Jumlah testing dan tracing yang tinggi memberikan data yang valid pada tingkat positivitas atau proporsi jumlah orang yang dideteksi positif dibanding jumlah orang yang dites. Tingkat positivitas yang tinggi adalah salah satu indikasi keparahan laju pandemi di suatu wilayah. Syaratnya, jumlah tes harus melebihi standar WHO, agar tingkat positivitas dianggap valid.
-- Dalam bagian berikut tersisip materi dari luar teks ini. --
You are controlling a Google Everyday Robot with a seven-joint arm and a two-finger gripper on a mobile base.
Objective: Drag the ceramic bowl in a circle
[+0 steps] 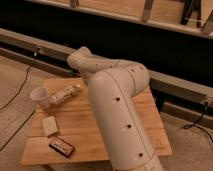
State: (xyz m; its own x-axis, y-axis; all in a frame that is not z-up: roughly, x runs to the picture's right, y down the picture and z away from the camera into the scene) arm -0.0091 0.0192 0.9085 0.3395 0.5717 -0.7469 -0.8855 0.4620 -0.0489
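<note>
While your white arm (117, 107) fills mid-frame, hiding the closed gripper and bowl, you see a white cup (40, 96), lying bottle (64, 94), pale block (49, 125) and dark packet (62, 146) at left on the table (150, 120).

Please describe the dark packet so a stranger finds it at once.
On the wooden table, look at the front left corner, away from the arm hiding the gripper. The packet lies flat there, the only dark thing, beside a pale block.

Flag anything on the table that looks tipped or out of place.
A pale cylindrical item lies on its side beside the upright white cup. Nothing looks spilled. The arm hides the ceramic bowl and the gripper.
</note>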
Di saat puncak gelombang kedua, tingkat positivitas di Jakarta pernah mencapai 48 persen. “Artinya, dari 2 orang yang dites di Jakarta, salah satunya Covid-19. Ini tingkat positivitas yang amat tinggi bagi Jakarta, tidak pernah terjadi sebelumnya kecuali di masa awal pandemi saat jumlah tes masih sangat sedikit,” ungkap Anies.
Namun kini, tingkat positivitas di Jakarta telah turun di bawah ambang maksimal 10 persen. Meski demikian masih harus diupayakan agar tingkat positivitas ada di bawah ambang batas ideal, yaitu 5 persen.
“Maka dari itu, jangan lengah, dan buru-buru ingin beraktivitas sebebasnya, meninggalkan kewajiban menjaga prokes dan mengurangi mobilitas, dan membuka ruang terhadap munculnya gelombang berikutnya, menyia-nyiakan usaha yang sudah berjalan baik,” tandasnya.